スパイダーマンに敵対する新たなヴィランが誕生!“バットマン×ドクター・ストレンジ”なモービウスの正体に迫る
「ヴェノム」?それとも「スパイダーマン」?『モービウス』はどのユニバースに属する?
本作においてマーベルファンの間で大きな話題を呼んだのが、ナイフを持った男を押さえつけたモービウスが「お前は誰だ?」と聞かれたのに対し、「ヴェノムだ」と唸り声を上げて返すやり取り。どうやらこの作品世界では、ヴェノムはジョークとして通用するほどポピュラーな存在ということらしい。さらに、殺人事件らしき犯罪現場に現れた2人の刑事が、「サンフランシスコの一件以来の大惨事だ」というセリフを口にしているシーンも。「ヴェノム」シリーズの舞台はサンフランシスコであり、両作品は同じ世界観を共有していると考えられる。
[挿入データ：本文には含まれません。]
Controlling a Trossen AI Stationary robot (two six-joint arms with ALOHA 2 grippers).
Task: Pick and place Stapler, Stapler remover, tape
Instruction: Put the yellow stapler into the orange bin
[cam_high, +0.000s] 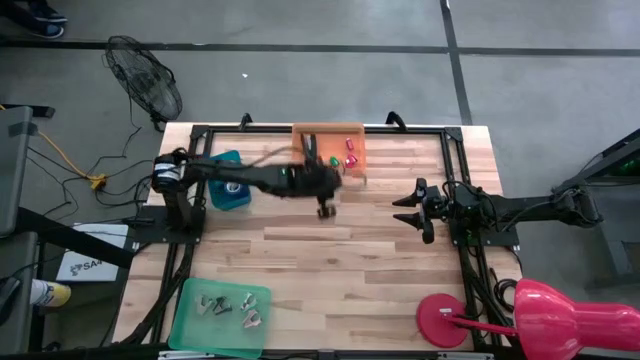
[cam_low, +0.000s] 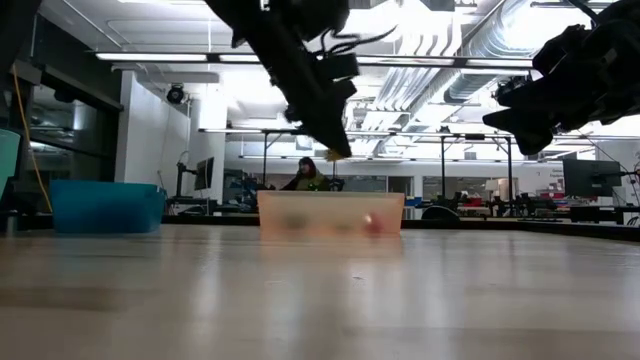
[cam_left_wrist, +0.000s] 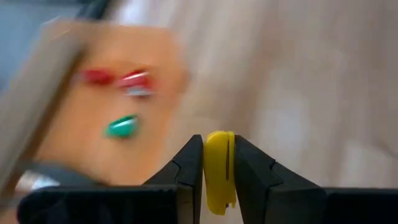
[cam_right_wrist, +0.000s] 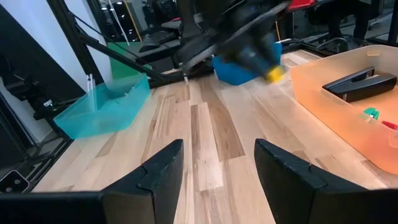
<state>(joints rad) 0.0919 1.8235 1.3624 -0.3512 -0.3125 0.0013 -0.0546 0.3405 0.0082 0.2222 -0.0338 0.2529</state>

一方で、街を歩くモービウスの横の壁にスパイダーマンのポスターが貼られており、そこに「Murderer(殺人罪)」とスプレーでなぐり書きがされている光景も確認できる。おそらく、『スパイダーマン:ファー・フロム・ホーム』(19)のラストでミステリオの陰謀にはまったスパイダーマンが人殺しの汚名を着せられたことに起因したものかと思われるが、そうなると「ヴェノム」の世界線とは矛盾が…。このほか、「スパイダーマン」でおなじみデイリー・ビューグル紙が一面トップで「医師モービウスが吸血殺人罪で逮捕」と報じるカットもあり、本作はどのユニバースに属しているのか?と考察するのもファンの楽しみになっている。
バルチャー登場でシニスター・シックス結成につながるのか!?
「スパイダーマン」シリーズとのつながりでは、「理性を捨て本能に従え」と語るある男の存在も気になるポイント。その男とは、『スパイダーマン:ホームカミング』(17)でスパイダーマンに敗れ刑務所に送り込まれたバルチャー(マイケル・キートン)だ。原作コミックスには、スパイダーマンを倒すため6人のヴィランが“シニスター・シックス”というチームを結成するエピソードがある。
顔ぶれや人数を変えながら集まったヴィランのなかには、中心的存在のドクター・オクトパスをはじめ、グリーンゴブリン、サンドマン、リザード、エレクトロ、ライノ、バルチャー、ヴェノムらスパイダーマン・ユニバース登場メンバーも含まれる。さらに、そのメンバーの一人、クレイヴン・ザ・ハンターが2023年に単独映画として公開予定。本作でバルチャーがシニスター・シックス結成への布石を打つのかもしれない。
スパイダーマン、ヴェノムに続くモービウスの登場で、ますます広がりを見せていくスパイダーマン・ユニバース。親しみやすさで愛されているスパイダーマン、ブラックユーモア満載のヴェノムに続き、闇をまとったモービウスがどんな活躍を見せるのか、その目で確認してほしい。